Task statement — Beneath this line is the data. Output exactly the lines from the line with "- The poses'" to the line with "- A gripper", both ends included, and nothing more.

Start of Supplied data

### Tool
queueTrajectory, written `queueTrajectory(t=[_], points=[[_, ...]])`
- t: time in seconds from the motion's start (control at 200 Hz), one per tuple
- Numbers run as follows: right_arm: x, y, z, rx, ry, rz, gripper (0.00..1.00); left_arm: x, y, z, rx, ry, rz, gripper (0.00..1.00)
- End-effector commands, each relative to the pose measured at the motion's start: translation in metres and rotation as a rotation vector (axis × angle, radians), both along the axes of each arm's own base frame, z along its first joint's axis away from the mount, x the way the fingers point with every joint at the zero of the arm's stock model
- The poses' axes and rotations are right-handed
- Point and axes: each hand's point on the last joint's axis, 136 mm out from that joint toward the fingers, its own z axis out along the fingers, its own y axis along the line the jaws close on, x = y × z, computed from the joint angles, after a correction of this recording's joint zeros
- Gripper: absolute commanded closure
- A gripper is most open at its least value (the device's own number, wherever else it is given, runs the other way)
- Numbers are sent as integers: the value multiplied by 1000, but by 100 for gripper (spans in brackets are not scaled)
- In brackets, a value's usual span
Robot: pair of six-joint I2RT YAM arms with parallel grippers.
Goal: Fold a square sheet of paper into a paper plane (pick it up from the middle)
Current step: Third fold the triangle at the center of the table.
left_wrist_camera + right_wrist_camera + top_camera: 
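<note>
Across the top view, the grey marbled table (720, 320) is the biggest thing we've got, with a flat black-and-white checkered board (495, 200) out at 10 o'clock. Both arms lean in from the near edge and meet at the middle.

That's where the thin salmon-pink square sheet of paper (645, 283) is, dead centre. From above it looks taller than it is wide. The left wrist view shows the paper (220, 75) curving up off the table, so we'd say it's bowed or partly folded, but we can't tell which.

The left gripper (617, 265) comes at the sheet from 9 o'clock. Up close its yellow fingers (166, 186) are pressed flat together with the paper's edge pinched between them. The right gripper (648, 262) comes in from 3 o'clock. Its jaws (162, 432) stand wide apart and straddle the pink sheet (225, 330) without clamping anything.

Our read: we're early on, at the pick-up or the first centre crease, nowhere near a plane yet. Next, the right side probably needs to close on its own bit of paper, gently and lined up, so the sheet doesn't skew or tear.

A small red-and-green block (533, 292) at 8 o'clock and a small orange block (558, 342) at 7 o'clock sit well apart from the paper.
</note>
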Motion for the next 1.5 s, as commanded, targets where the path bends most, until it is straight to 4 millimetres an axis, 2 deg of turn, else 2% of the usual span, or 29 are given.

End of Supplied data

Expected answer —
- The poses' axes and rotations are right-handed
- Point and axes: each hand's point on the last joint's axis, 136 mm out from that joint toward the fingers, its own z axis out along the fingers, its own y axis along the line the jaws close on, x = y × z, computed from the joint angles, after a correction of this recording's joint zeros
- Gripper: absolute commanded closure
- A gripper is most open at its least value (the device's own number, wherever else it is given, runs the other way)

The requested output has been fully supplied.